- Le colonel a juste copié les habitudes de la maison Unir de Faure
La Commission électorale nationale indépendante (CENI) et la cour constitutionnelle ont clamé la victoire sans appel et sans fioriture de Faure Gnassingbé à au moins 70%. Mais alors, pourquoi des arrestations qui sont loin d’être terminées ? Pourquoi consigner les soldats alors qu’aucune menace ne point à l’horizon ? Depuis les résultats de l’élection présidentielle du 22 février, la hiérarchie militaire semble sur ses dents. Parce qu’elle se serait rendu compte d’une cinglante réalité.
Pendant et avant la campagne présidentielle, le candidat Faure Gnassingbé a tout sillonné : champs, marchés, terrains de foot, usines, camps militaires. Des cadeaux en nature et en espèce ont été distribués tant aux civils qu’aux forces de l’ordre. Les images témoins existent encore. Le but ? Rallier tout ce monde à sa cause. Bref, le camp du parti Unir n’a pas caché ses opérations d’achat de consciences des populations civiles et militaires. Ce faisant, ceux qui procèdent à l’achat de conscience peuvent-ils jeter la pierre à quelqu’un d’autre qui utilise la même méthode en faveur d’un autre candidat ? Le militaire, le gendarme et le policier n’ont-ils pas le droit divin de donner leur préférence à un candidat autre que Faure Gnassingbé ? C’est cette opération à laquelle le colonel Amblessou et le capitaine Sewade se seraient livrés, et qui serait la source de leurs malheurs depuis un moment.
En effet, il nous revient que pendant la campagne électorale, le colonel aurait approché des subalternes avec qui il aurait échangé sur la nécessité de voter pour le candidat de la dynamique Kpodzro. Et pour encourager les uns et les autres, il leur tendait des enveloppes, qui de 15.000F, qui de 20.000F. Et apparemment, la mayonnaise aurait pris au-delà des attentes. Parce que bien que ce soit à un effectif limité qu’il aurait fait ces cadeaux, il nous revient que les résultats au sein des forces de l’ordre auraient surpris et déplu à la hiérarchie militaire. Et il fallait trouver un coupable désigné : le colonel Amblessou N’sou et le capitaine Sewade. Et depuis, ils sont en état d’arrestation avec comme crime, leur accointance avec le candidat de la Dynamique Kpodzro. Jusqu’à hier, le colonel serait gardé au SCRIC (ex SRI), mais nous ignorons où le capitaine Sewade est, lui, gardé. Il était en poste à Zowla alors que le colonel était à l’Etat-major.
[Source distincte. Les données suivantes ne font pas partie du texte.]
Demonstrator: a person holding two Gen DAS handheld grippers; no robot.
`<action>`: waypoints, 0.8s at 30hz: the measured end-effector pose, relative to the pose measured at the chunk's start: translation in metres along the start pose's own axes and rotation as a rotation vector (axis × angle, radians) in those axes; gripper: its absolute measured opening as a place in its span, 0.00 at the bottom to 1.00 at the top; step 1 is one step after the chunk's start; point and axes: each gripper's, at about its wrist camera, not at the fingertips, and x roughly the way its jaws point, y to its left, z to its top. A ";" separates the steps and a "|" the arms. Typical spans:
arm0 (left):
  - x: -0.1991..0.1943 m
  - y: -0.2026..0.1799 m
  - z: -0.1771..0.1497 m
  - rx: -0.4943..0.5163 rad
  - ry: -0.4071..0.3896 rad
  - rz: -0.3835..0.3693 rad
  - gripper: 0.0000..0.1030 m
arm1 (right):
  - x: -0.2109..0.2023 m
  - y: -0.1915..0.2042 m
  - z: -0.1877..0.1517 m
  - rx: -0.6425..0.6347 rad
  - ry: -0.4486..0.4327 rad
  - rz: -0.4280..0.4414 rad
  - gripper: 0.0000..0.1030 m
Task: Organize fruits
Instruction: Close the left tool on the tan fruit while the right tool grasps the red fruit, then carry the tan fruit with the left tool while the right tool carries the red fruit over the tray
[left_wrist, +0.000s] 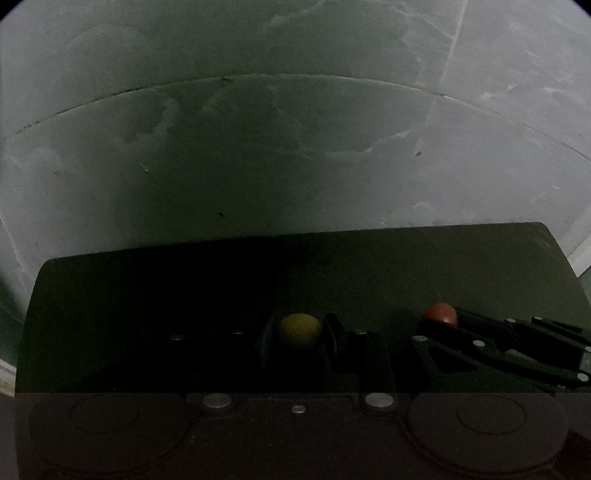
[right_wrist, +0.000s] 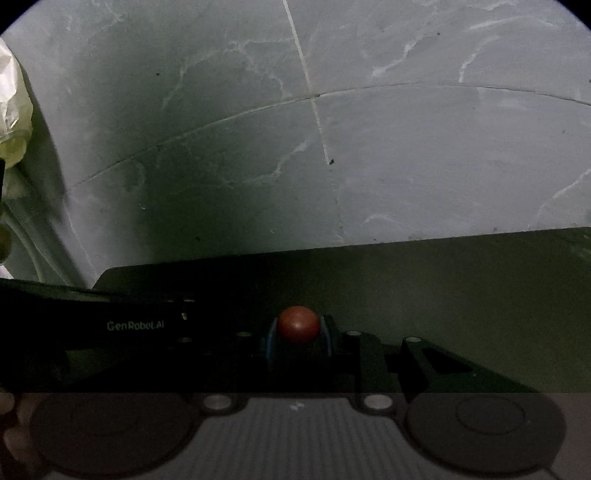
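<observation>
In the left wrist view my left gripper (left_wrist: 300, 332) is shut on a small round yellow-green fruit (left_wrist: 299, 329), held between its dark fingers above a dark table (left_wrist: 147, 295). To its right my right gripper (left_wrist: 439, 320) holds a small red-brown fruit (left_wrist: 440, 313). The right wrist view shows the same red-brown fruit (right_wrist: 298, 324) clamped between the blue-edged pads of my right gripper (right_wrist: 298, 334). The left gripper's black body (right_wrist: 110, 325), marked with white lettering, lies at the left there; its fingertips are hidden.
The dark table's far edge (right_wrist: 406, 240) meets a pale grey marbled tile wall (left_wrist: 295, 147) close ahead. A crumpled white and pale-green bag (right_wrist: 13, 110) hangs at the far left of the right wrist view. The scene is dim.
</observation>
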 end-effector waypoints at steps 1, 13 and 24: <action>0.000 0.000 0.000 0.002 0.000 -0.004 0.30 | -0.002 0.000 -0.001 0.001 -0.001 -0.003 0.26; -0.004 -0.029 -0.015 0.047 0.013 -0.053 0.30 | -0.025 0.001 -0.019 0.017 -0.005 -0.031 0.26; -0.003 -0.044 -0.024 0.069 0.022 -0.082 0.31 | -0.047 0.002 -0.036 0.031 0.001 -0.049 0.26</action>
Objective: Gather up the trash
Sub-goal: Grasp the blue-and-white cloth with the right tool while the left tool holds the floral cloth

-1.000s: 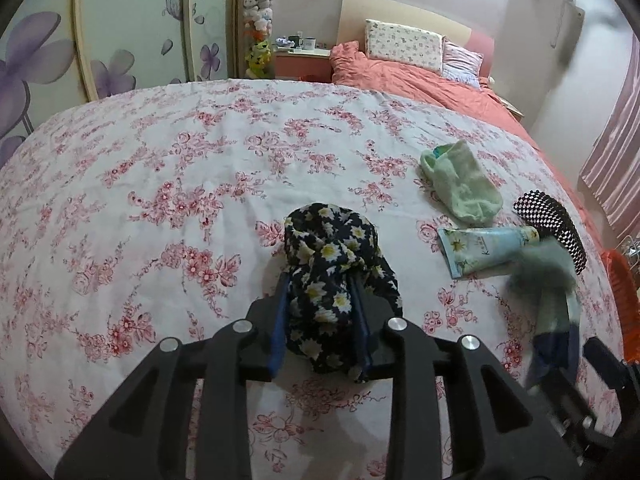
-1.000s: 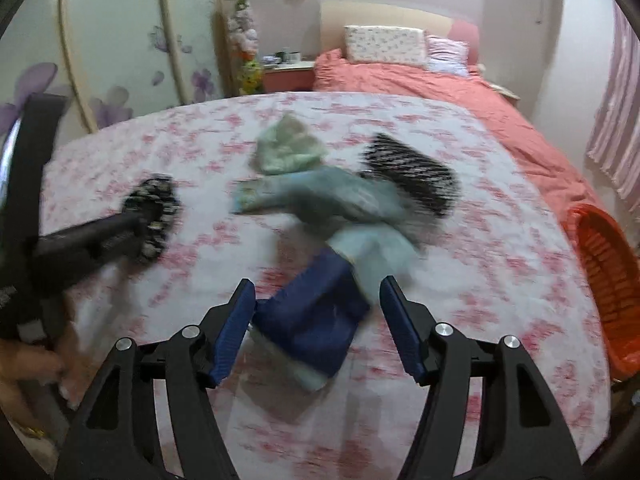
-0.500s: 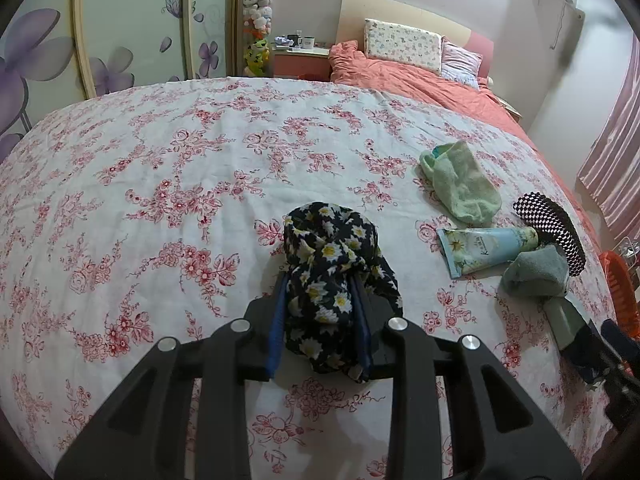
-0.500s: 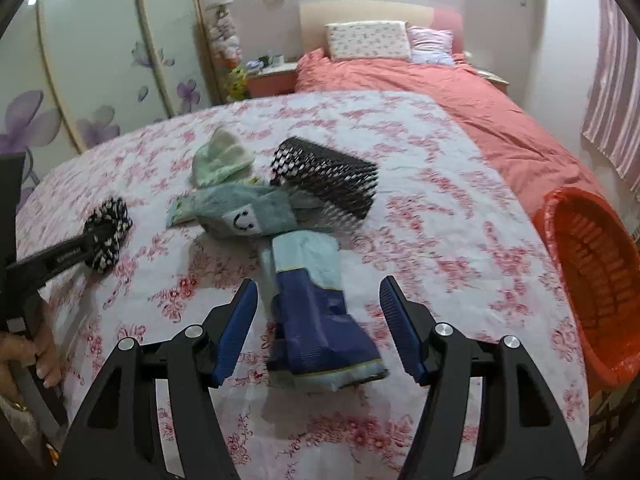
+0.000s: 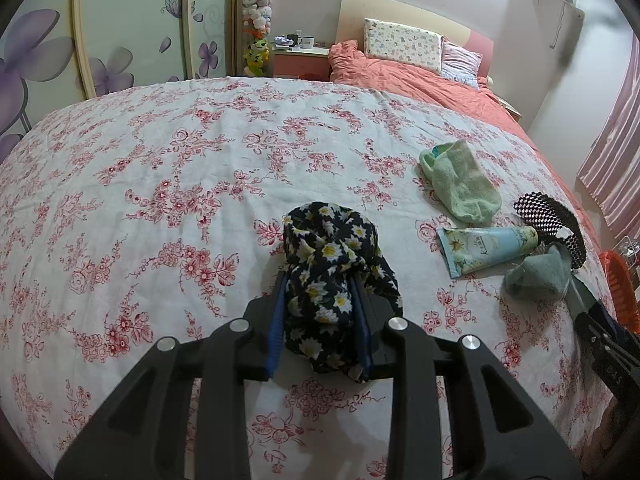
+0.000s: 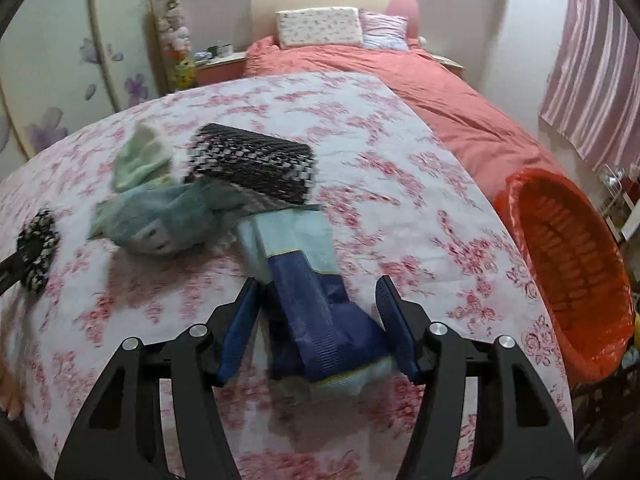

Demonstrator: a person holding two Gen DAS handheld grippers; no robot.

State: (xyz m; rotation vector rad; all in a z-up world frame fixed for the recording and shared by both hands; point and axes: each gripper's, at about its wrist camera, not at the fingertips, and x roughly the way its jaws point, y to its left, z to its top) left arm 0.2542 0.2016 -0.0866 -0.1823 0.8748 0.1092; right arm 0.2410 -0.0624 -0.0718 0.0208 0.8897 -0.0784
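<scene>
My left gripper (image 5: 320,286) is shut on a dark cloth with white daisies (image 5: 328,240), just above the flowered bedspread (image 5: 180,208). In the right wrist view that cloth (image 6: 40,236) shows at the far left. A blue and pale packet (image 6: 320,320) lies on the spread between the fingers of my right gripper (image 6: 316,284). Its jaws are closing, and a gap still shows beside the left pad. Beyond the packet lie a grey-green sock with a smiley (image 6: 160,220), a checkered black-and-white item (image 6: 252,160), a green sock (image 5: 460,184) and a pale blue tube (image 5: 488,248).
An orange basket (image 6: 568,264) stands on the floor off the bed's right edge. A salmon quilt (image 6: 440,92) and pillows (image 6: 320,26) fill the far end of the bed. A nightstand (image 5: 300,56) and flowered wardrobe doors (image 5: 120,40) stand behind, and striped curtains (image 6: 600,80) hang at right.
My right gripper has slid toward the bed's right edge, the packet now lies deeper between its fingers, and the basket looms larger. The jaws have narrowed slightly. My left gripper and its cloth have not moved.
</scene>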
Mais apparemment, l’effet fut tel qu’il a été décidé de consigner les soldats dans les casernes pour dénicher ceux qui seraient susceptibles d’avoir voté pour un candidat autre que Faure Gnassingbé. Autant dire que ce qu’il convient d’appeler une « purge » est loin d’être terminée. Signe alarmant, le colonel aurait fait dire à sa soeur de « prendre soin de leur mère».
Le soldat en général est-il tenu de voter pour un candidat qu’il ne porte pas dans son coeur ? Sa carrière peut-elle prendre fin pour le simple fait qu’il ait appelé des proches à voter pour l’alternance ? Faire campagne pour un autre candidat que le chef de l’Etat d’un pays est-il passible de peine de prison ? On peut répondre à toutes ces questions en prenant l’exemple de la Côte d’Ivoire où le président a décidé de ne plus se représenter. Un colonel à la retraite s’est ainsi indigné en apprenant la nouvelle des arrestations : « Jusqu’à preuve du contraire, militaires, gendarmes, policiers, surveillants de l’administration pénitentiaire et corps des sapeurs-pompiers sont tous des fonctionnaires de l’Etat togolais et aucun ne doit être au service d’une seule famille au Togo. A ce titre, ils ont chacun le droit de voter pour le candidat de leur choix sans que des représailles ne soient dirigées contre eux. C’est de l’abus d’autorité, ce qui se passe avec Amblesso et Sewadé ».
Depuis un moment, beaucoup de citoyens pensaient que la militarisation du pays répondait à un besoin de protection des populations contre des menaces extérieures. Mais peu à peu, on se rend compte que c’est pour la préservation de l’ordre ancien incarné par Faure Gnassingbé. Tout comme la consignation dans les casernes ; pour étouffer toute velléité. Mais la question est de savoir pour combien de temps cette pratique durera. Et puis, le temps où des soldats disparaissaient semble révolu, à l’heure de l’internet. Toute famille peut désormais lancer des alertes pour disparition d’un de ses fils.